## TASK ITEM
Each line shown below should be copied exactly.
╭─ INPUT DATA
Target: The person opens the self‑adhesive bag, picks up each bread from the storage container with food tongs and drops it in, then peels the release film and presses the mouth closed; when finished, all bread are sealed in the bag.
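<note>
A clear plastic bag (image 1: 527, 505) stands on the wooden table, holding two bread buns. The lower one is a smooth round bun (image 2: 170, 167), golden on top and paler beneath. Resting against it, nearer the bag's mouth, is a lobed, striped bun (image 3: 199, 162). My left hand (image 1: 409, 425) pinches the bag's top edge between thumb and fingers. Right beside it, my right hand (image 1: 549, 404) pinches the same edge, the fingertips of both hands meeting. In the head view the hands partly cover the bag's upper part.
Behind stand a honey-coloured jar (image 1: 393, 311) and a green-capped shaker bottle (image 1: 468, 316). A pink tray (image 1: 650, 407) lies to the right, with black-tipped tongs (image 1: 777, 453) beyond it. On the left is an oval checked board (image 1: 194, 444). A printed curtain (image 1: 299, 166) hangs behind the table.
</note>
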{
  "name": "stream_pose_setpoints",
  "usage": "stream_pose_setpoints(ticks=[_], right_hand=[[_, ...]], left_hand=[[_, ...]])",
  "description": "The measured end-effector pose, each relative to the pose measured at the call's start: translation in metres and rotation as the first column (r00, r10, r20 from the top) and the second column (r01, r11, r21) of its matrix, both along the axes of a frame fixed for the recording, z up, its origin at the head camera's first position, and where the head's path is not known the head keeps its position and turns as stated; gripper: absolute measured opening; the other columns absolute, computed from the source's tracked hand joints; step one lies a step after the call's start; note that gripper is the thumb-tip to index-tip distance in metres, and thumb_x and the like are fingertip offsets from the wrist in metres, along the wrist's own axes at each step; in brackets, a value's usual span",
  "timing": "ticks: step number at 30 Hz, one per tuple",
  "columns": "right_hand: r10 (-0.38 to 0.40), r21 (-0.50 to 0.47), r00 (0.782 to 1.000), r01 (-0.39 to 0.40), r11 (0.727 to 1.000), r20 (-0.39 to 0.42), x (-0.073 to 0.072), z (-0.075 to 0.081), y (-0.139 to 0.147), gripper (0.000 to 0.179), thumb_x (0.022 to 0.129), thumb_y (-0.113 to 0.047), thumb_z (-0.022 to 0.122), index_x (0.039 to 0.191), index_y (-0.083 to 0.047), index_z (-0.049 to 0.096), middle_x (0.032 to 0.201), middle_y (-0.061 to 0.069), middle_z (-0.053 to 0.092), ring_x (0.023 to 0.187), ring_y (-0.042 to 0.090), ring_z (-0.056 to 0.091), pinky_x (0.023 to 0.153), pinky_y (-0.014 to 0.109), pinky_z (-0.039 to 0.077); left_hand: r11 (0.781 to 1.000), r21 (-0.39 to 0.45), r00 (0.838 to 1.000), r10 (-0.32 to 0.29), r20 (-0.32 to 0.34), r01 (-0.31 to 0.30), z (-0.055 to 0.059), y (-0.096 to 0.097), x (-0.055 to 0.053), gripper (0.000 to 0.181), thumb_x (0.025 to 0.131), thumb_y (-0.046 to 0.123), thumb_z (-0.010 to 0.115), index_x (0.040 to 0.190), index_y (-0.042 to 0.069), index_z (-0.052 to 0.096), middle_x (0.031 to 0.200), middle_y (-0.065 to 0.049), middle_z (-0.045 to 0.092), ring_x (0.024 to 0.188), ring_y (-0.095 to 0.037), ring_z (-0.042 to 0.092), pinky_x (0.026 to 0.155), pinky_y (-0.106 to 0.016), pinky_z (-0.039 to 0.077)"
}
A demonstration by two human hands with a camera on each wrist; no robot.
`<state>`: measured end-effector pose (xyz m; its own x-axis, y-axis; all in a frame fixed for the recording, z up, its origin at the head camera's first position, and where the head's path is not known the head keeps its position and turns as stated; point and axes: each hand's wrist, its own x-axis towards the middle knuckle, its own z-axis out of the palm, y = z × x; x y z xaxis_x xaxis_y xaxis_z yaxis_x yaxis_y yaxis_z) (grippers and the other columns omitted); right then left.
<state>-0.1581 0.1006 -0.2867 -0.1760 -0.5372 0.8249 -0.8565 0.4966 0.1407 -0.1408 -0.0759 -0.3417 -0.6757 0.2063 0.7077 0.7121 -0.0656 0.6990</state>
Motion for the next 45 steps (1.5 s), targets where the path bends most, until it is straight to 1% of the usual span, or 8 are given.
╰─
## RESULT OF THIS EXERCISE
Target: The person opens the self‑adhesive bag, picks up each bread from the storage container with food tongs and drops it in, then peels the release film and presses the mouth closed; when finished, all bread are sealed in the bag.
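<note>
A clear plastic bag (image 1: 527, 505) stands on the wooden table, holding two bread buns. The lower one is a smooth round bun (image 2: 170, 167), golden on top and paler beneath. Resting against it, nearer the bag's mouth, is a lobed, striped bun (image 3: 199, 162). My left hand (image 1: 409, 425) pinches the bag's top edge between thumb and fingers. Right beside it, my right hand (image 1: 549, 404) pinches the same edge, the fingertips of both hands meeting. In the head view the hands partly cover the bag's upper part.
Behind stand a honey-coloured jar (image 1: 393, 311) and a green-capped shaker bottle (image 1: 468, 316). A pink tray (image 1: 650, 407) lies to the right, with black-tipped tongs (image 1: 777, 453) beyond it. On the left is an oval checked board (image 1: 194, 444). A printed curtain (image 1: 299, 166) hangs behind the table.
</note>
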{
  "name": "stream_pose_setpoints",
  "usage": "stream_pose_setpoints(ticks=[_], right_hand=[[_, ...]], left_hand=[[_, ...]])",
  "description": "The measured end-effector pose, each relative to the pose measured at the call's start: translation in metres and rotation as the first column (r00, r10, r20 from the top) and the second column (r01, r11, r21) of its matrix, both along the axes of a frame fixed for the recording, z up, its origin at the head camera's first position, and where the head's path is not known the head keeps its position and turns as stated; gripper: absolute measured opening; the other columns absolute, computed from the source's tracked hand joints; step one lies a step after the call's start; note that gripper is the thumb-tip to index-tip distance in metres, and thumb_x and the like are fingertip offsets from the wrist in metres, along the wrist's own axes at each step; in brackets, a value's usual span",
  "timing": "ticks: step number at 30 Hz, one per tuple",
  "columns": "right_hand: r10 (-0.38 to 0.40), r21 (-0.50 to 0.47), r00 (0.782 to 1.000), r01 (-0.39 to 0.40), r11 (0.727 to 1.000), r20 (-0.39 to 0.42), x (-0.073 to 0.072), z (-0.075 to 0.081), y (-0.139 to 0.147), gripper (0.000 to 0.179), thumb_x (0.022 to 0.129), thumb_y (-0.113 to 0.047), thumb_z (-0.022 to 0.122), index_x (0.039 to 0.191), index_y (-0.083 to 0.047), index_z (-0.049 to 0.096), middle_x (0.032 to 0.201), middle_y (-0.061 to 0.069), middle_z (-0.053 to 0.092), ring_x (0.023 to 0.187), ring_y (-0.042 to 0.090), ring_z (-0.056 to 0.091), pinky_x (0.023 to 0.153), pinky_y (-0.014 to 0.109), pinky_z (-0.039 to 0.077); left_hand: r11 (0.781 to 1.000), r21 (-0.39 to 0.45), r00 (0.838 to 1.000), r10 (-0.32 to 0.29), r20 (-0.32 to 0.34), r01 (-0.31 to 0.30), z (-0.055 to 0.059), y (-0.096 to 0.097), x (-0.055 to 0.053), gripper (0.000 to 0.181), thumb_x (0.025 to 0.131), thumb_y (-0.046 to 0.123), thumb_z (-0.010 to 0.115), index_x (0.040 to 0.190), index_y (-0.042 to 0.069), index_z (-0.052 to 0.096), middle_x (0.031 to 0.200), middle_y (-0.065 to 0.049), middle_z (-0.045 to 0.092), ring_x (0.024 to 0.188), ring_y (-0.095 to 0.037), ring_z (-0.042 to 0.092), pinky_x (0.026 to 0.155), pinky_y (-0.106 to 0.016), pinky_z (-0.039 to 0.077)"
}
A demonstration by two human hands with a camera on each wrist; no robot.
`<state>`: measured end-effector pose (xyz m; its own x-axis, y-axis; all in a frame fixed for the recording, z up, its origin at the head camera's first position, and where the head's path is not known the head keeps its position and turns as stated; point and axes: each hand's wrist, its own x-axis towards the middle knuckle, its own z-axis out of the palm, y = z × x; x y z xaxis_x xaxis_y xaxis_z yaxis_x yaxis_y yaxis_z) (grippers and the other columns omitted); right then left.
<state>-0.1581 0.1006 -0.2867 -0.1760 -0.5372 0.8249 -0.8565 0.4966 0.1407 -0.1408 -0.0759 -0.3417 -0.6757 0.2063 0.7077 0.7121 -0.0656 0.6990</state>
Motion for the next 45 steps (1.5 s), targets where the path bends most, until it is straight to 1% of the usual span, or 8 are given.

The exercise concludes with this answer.